Beim Skihersteller sind seit Jahresbeginn 80 Arbeitsstellen verloren gegangen. Schuld seien die Nachwirkungen der Lockdowns.

Nach dem Boom im Vorjahr seien heuer die Bestellungen stark zurückgegangen, heißt es laut orf.at von Blizzard.

Schneearmer Winter trifft Branche

Insgesamt sei es seit Ende der Lockdowns zu einem "Auf und Ab" des Geschäfts gekommen. So hätten sich im Vorjahr die Sporthändler:innen mit viel Skiausrüstung eingedeckt – eine große Nachfrage war die Folge. Deshalb seien 2022 auch zahlreiche Mitarbeiter:innen eingestellt worden.

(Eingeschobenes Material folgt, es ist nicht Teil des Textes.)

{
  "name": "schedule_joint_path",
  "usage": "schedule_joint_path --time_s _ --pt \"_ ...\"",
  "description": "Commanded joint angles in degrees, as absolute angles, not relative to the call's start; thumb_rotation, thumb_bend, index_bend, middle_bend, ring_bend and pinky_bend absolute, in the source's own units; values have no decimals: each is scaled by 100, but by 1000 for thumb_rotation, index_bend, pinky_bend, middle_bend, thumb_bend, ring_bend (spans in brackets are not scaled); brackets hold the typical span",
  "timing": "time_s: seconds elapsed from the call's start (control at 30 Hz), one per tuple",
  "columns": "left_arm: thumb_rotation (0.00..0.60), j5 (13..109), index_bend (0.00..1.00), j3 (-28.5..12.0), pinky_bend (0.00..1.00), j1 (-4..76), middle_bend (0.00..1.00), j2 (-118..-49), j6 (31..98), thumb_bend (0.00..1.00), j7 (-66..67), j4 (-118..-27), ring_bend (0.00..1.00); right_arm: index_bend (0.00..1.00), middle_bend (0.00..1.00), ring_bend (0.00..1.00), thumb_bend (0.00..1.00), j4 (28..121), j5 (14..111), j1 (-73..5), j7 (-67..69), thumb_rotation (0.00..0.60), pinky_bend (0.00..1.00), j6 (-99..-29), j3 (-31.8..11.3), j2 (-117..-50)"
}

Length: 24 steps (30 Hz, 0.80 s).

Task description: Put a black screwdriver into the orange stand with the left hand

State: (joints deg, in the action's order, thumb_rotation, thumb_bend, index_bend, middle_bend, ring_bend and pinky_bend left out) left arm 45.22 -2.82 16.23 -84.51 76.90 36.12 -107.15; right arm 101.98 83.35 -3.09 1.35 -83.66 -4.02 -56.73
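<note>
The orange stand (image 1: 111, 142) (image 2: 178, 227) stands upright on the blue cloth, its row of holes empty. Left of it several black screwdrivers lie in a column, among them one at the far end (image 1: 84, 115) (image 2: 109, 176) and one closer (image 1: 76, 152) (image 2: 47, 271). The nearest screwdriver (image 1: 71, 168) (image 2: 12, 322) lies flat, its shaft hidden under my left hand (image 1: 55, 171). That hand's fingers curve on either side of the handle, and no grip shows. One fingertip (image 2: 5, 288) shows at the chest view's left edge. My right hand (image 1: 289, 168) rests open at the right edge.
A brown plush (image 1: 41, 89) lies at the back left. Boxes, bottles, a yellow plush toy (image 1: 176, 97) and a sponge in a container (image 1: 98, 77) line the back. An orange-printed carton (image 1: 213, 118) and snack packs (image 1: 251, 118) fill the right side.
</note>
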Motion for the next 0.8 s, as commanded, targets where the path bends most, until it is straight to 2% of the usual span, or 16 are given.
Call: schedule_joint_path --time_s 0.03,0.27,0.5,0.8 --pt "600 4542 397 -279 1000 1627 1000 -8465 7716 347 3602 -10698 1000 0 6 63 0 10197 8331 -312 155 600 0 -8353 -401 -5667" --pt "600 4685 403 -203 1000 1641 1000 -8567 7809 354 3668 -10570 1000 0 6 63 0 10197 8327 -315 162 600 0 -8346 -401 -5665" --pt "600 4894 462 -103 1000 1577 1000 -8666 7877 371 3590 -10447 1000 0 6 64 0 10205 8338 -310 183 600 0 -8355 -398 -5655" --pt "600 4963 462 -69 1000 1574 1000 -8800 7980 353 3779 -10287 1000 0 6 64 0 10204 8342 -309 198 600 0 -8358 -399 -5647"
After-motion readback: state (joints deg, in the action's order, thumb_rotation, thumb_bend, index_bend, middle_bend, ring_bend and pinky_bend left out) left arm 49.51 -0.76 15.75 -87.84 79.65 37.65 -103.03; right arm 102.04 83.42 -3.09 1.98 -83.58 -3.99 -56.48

Der schneearme Winter 22/23 habe jetzt aber zur Folge, dass der Verkauf nicht gut gelaufen sei. Das würde man beim Unternehmen nun merken. Seit Jahresbeginn hätten deshalb rund 40 Leiharbeiter:innen und 40 erst jüngst eingestellte Mitarbeiter:innen der Stammmannschaft gehen müssen.

Einige wenige sollen allerdings Aussetzverträge bekommen haben und könnten wieder anfangen, wenn es wieder mehr Nachfrage gäbe. Das Management bei Blizzard gehe davon aus, dass das heuer im Lauf des Jahres der Fall sein wird.